Oil and gas operators, drilling contractors, and their trade associations have voiced concern about proposed accounting changes they fear would complicate contractual relationships, confuse investors, and raise administrative costs.
The proposal relates to leases of property and equipment. The changes would make companies account for leases with terms greater than 1 year as assets—or capitalized—in financial reports. They would not apply to leases of mineral rights but, as currently worded, potentially would treat drilling contracts as leases requiring new levels of reporting.
The Financial Accounting Standards Board and International Accounting Standards Board want to improve the ability of investors to compare financial performances of companies that lease much of their equipment and property with those favoring ownership.
Under present standards, explained an analysis this month by PricewaterhouseCoopers LLP (PwC), companies in many businesses can use leasing to take nearly full advantage of the benefits of outright ownership while avoiding the need to book debt and incur related interest expense. Their reported financial performances thus differ from disclosures of competitors that own corresponding assets, confounding comparisons by investors.
Drilling contractors argue treatment of their agreements with operating companies as leases under the new standards would make reports less comparable than they are now.
In a May exposure draft, the Financial Accounting Standards Board and International Accounting Standards Board proposed to require a company using equipment or property under leases longer than 1 year to calculate a value for each such lease and report it as a “right-of-use” asset on its balance sheet along with a related liability.
According to PwC, the asset initially would be equal to the lease liability plus any initial direct costs, which might include commissions or legal fees. The corresponding liability would be the present value of lease payments due over the lease term.
Under the exposure-draft proposal, income-statement handling of capitalized leases would depend on the nature of the lease.
Leases of equipment, called Type A, would be presumed to have higher expenses early than later in the lease term. The expenses would be allocated between interest and amortization.
Type B leases, covering property such as land, would be presumed to have constant, “straight-line” expenses over their terms.
PwC said the proposal introduces a concept of components, explaining an asset would be a separate lease component if the company could benefit from use of the asset and the asset wasn’t dependent on or highly interrelated with other underlying assets in the contract.
Each component would be accounted for as a separate lease.
Companies would have to establish processes for identifying lease components and conduct periodic reassessments, which PwC warned “may produce significant financial statement volatility.”
A comment period that ended Sept. 13 attracted responses from a number of oil and gas industry representatives, most acknowledging the need for changes in lease accounting in service to comparability while questioning the applicability to drilling contracts.
“The proposed accounting model introduces unnecessary judgments and complexity into revenue recognition, reduces the transparency of our financial information, reduces comparability of financial information across our peer group, and significantly increases the manpower required to administer the proposed model suggested by the exposure draft,” said a statement by James MacLennan, chief financial officer, and Dennis Lubojacky, chief accounting officer of Noble Corp.
The Noble representatives said drilling contractors “construct wells for our customers” and argued: “We generally object to any accounting model where equipment used in the delivery of construction services would be considered a lease obligation of the client (or a lease receivable to the contractor).”
David Meliza, of the International Association of Drilling Contractors Accounting Issues and Policies Committee, said the dayrate structure of current drilling contracts provides comparability.
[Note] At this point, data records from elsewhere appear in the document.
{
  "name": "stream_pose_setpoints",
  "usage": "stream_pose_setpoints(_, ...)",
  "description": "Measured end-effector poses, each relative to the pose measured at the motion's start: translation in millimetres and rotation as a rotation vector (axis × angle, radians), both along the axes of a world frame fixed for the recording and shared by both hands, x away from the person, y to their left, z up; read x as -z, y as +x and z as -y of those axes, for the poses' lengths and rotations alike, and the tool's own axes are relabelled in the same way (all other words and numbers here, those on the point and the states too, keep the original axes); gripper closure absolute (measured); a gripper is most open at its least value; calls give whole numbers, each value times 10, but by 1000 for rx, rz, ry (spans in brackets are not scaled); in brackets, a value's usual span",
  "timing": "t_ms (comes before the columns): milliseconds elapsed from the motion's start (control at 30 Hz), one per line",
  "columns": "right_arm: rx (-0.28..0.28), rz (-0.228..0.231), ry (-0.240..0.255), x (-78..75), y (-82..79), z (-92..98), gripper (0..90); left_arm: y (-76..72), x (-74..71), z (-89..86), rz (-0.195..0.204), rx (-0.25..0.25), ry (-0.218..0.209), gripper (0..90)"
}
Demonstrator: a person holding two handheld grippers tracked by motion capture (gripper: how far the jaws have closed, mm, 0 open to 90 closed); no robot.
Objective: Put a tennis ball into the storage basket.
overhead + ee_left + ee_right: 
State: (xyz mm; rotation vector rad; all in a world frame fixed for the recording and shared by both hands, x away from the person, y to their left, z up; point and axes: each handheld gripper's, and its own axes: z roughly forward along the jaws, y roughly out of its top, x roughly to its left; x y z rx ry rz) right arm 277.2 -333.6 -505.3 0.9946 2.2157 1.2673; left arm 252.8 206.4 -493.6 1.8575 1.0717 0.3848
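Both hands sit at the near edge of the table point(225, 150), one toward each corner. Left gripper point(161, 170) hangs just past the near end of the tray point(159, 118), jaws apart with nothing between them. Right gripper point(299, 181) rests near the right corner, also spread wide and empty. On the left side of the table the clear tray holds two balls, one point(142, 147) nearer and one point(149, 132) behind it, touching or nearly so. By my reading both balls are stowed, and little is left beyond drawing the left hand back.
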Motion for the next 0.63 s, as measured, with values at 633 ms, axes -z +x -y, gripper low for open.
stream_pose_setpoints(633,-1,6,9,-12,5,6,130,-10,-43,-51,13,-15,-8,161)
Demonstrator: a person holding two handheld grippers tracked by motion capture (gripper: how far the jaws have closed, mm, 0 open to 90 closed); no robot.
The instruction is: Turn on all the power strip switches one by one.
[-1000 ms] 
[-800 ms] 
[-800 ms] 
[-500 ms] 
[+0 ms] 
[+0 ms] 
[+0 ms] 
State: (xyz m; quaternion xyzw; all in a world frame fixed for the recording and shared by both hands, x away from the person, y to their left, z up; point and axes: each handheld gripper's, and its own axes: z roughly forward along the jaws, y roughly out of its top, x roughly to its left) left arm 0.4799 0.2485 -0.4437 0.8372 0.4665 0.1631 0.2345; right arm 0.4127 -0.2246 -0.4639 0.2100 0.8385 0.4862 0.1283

Contractors generally publish their fleet statuses and dayrates, enabling analysts to project revenues and compare companies.
“Assuming we are required to bifurcate the contract into a lease component and service component under the proposed standards, the dayrate would not continue to have this relationship with revenues,” he said.
Like many industry representatives, Meliza warned of new administrative burdens. Companies would have to reevaluate key terms quarterly and assess effects changes had on balances related to leases. Type A leases would require “relatively complex calculations that must be performed on a lease-by-lease basis.”
Patrick T. Mulva, chairman of the American Petroleum Institute General Finance Committee, said requirements proposed for Type A leases would end the “symmetry across partners” in specific wells or projects under joint agreements common in the oil and gas industry.
Mulva also warned of possible increases in administrative costs. “The implementation cost for most large companies with extensive use of contracts that may be considered leases under the proposal will likely run into the tens of millions of dollars for each company,” he said, adding, “Small and mid-sized companies would likely be required to invest millions of dollars to implement an accounting standard offering little incremental benefit to investors.”
Pengrowth Energy Corp., Calgary, suggested the exclusion related to mineral ownership be expanded to include surface rights. In Canada, oil and gas rights are separate from surface rights and generally are owned by provincial governments.